# ASSIGNED TASK:
A single number is the whole answer: how many lines in this listing contain "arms".
Segment Start: DATA SECTION
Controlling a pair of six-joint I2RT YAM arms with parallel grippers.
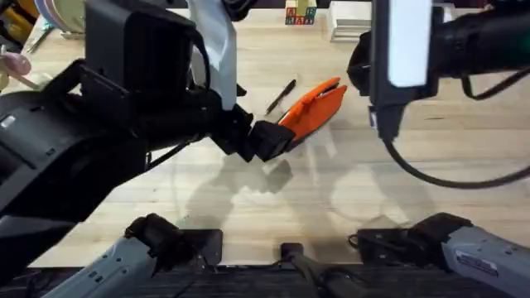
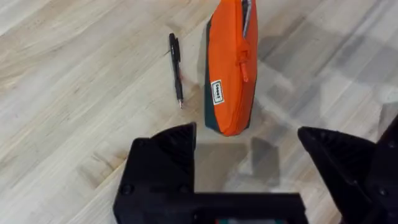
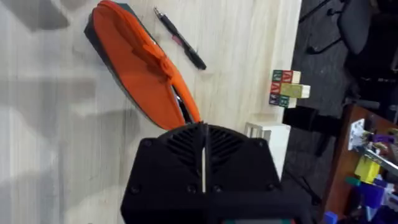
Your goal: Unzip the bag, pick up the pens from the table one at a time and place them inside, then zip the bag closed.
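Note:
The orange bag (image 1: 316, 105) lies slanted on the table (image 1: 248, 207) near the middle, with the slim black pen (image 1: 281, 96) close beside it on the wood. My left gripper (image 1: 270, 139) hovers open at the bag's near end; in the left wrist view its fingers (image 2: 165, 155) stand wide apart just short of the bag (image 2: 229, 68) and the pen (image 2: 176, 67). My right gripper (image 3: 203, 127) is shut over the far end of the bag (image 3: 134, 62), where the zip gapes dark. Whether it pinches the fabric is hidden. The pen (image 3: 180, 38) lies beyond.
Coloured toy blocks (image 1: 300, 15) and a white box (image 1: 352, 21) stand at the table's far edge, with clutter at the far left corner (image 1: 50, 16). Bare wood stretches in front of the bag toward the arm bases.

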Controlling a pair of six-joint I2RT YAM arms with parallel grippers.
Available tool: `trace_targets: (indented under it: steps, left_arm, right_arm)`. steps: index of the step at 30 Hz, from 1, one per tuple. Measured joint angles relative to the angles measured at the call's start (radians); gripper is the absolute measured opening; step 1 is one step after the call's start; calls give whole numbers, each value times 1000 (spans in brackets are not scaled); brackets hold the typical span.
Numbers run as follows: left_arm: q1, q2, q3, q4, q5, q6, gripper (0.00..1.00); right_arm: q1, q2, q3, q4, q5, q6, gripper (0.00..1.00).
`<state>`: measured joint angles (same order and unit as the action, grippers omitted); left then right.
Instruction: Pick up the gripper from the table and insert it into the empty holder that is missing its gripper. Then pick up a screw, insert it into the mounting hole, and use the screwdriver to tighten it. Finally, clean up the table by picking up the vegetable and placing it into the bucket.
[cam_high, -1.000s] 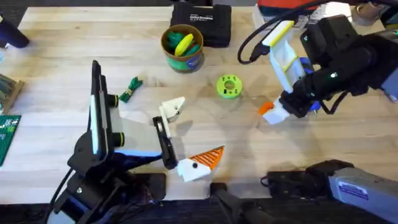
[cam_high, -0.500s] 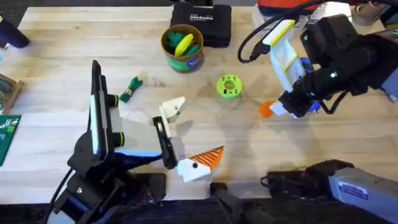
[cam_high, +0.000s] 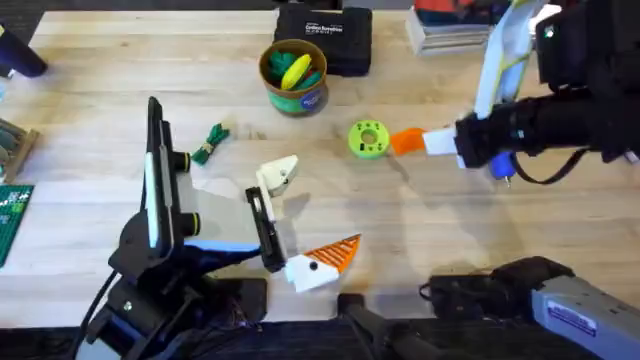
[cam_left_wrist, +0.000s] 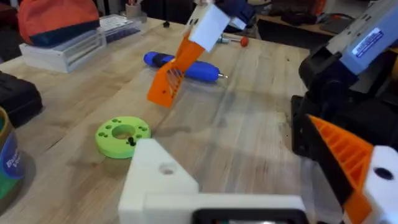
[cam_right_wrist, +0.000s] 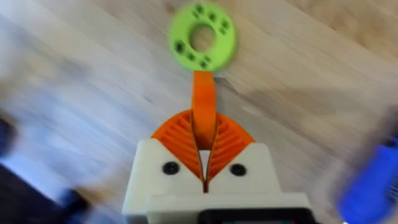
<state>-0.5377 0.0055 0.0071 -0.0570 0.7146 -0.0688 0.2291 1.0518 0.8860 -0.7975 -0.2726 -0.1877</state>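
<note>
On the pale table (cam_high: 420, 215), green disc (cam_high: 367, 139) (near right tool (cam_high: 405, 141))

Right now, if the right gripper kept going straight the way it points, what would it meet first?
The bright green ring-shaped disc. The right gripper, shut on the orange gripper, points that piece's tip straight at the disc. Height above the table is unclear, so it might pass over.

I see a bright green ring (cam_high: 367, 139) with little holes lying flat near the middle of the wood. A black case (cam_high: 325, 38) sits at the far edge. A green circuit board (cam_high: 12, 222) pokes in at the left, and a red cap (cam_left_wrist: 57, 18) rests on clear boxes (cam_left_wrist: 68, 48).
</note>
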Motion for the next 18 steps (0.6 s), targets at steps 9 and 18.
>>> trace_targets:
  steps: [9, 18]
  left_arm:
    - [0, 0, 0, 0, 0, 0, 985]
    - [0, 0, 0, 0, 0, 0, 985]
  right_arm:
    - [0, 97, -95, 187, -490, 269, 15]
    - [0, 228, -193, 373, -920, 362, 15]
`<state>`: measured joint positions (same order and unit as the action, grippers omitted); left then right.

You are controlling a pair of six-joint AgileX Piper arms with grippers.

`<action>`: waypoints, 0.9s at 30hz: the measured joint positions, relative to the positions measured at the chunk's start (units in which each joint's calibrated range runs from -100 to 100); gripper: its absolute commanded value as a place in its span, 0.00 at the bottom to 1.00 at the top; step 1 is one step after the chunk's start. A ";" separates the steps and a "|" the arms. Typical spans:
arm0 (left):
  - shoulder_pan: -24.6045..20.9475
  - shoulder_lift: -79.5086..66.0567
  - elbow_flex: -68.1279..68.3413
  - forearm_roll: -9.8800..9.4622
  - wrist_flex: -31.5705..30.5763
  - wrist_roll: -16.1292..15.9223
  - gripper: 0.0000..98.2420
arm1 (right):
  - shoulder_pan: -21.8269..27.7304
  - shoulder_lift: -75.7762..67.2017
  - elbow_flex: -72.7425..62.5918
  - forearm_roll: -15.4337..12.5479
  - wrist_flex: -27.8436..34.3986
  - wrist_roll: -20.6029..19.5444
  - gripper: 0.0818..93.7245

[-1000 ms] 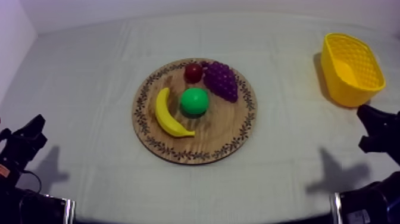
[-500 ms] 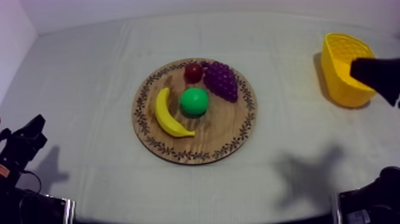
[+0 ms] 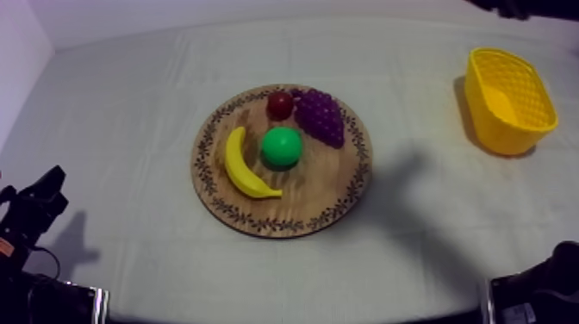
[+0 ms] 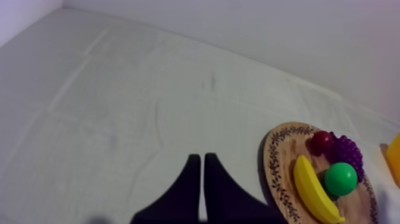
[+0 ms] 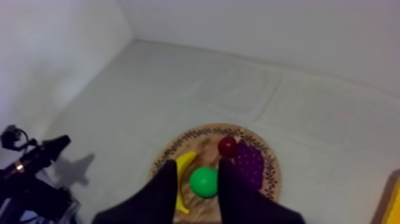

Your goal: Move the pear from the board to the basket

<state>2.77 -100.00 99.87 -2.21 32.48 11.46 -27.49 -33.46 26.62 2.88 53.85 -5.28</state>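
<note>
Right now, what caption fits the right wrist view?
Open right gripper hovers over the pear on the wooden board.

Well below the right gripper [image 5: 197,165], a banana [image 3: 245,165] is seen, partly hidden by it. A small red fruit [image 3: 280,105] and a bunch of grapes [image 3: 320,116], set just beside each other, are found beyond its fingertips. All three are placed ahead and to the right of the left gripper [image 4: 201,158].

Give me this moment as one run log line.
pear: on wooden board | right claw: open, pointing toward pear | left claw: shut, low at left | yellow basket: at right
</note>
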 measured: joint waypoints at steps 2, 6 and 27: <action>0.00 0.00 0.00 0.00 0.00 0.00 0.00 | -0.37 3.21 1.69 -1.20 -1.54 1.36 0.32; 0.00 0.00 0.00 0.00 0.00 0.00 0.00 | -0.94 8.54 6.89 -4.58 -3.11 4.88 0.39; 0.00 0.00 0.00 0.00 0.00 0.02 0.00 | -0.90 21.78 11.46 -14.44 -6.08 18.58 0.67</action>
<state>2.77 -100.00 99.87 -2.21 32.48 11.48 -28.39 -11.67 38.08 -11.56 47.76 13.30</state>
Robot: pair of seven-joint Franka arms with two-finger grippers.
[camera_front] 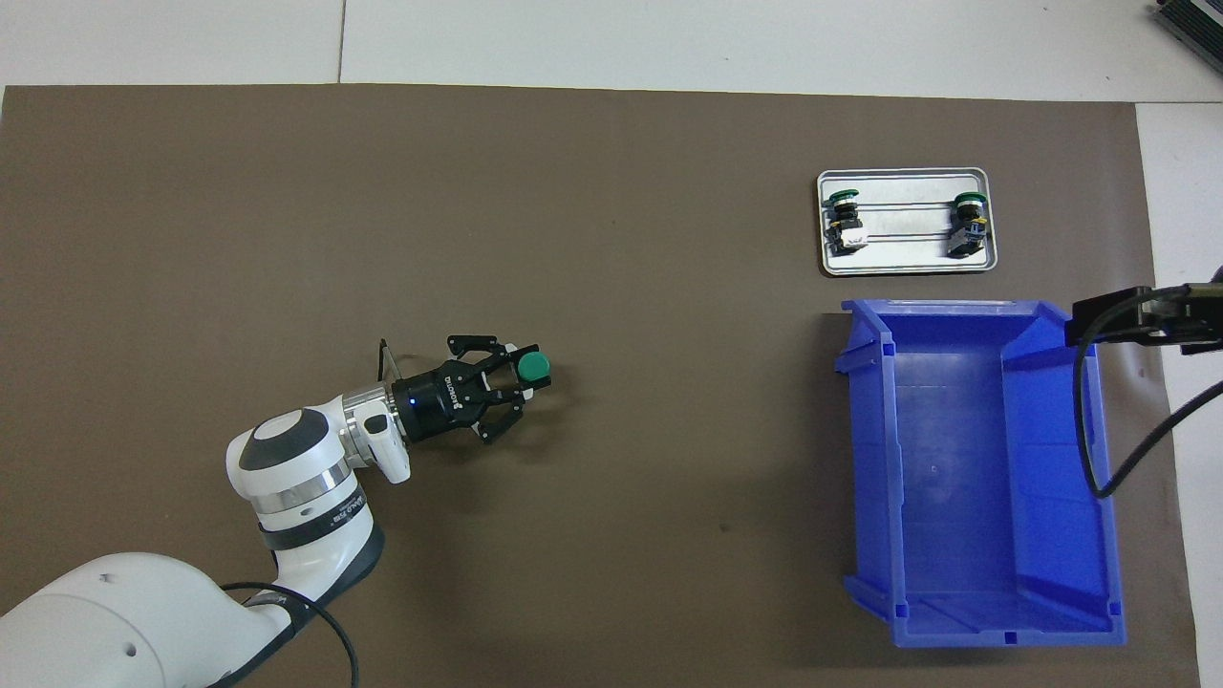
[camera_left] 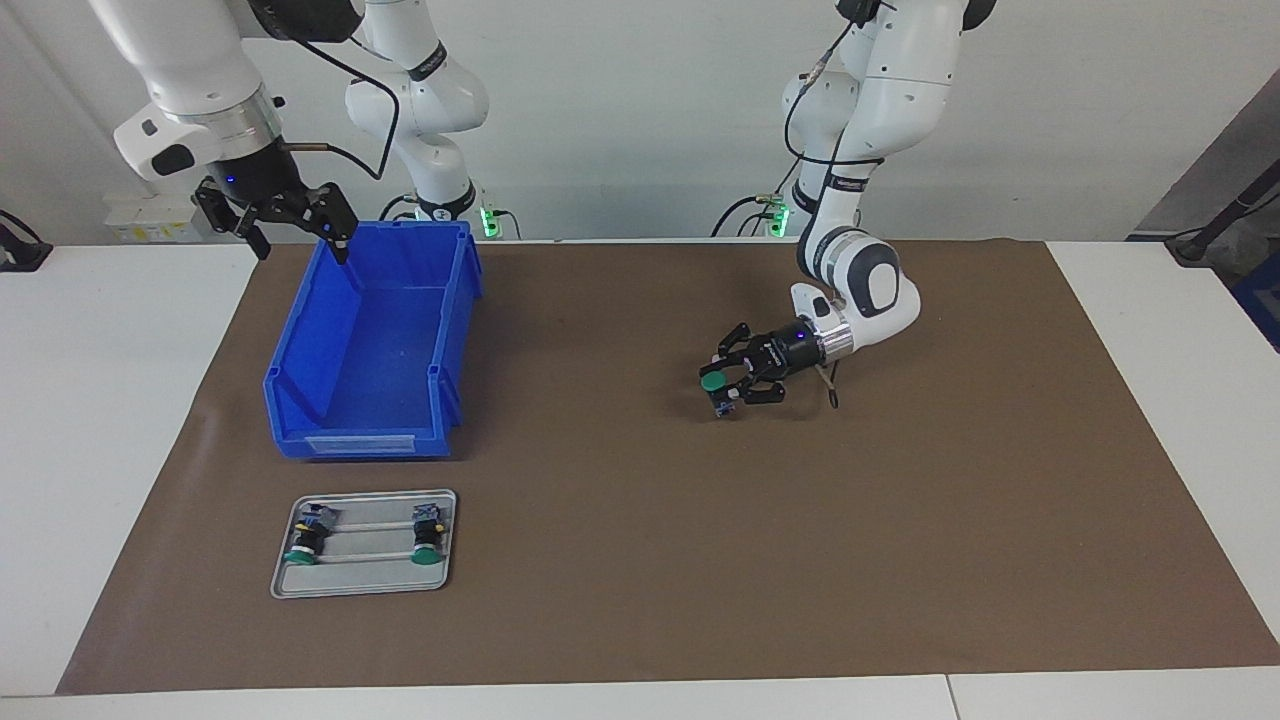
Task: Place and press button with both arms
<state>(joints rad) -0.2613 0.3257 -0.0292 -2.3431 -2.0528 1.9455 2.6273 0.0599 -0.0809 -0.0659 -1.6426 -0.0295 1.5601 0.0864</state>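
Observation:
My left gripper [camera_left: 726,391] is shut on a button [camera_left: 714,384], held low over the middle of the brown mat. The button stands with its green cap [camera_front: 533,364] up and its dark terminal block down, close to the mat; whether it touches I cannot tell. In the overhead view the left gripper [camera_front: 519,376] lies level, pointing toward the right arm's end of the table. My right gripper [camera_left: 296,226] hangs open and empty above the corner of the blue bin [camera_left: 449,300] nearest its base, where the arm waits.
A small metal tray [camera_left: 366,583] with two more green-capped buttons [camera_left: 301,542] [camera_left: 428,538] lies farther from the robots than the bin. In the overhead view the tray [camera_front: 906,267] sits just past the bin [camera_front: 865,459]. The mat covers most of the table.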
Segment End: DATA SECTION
# WRITTEN SOLUTION:
6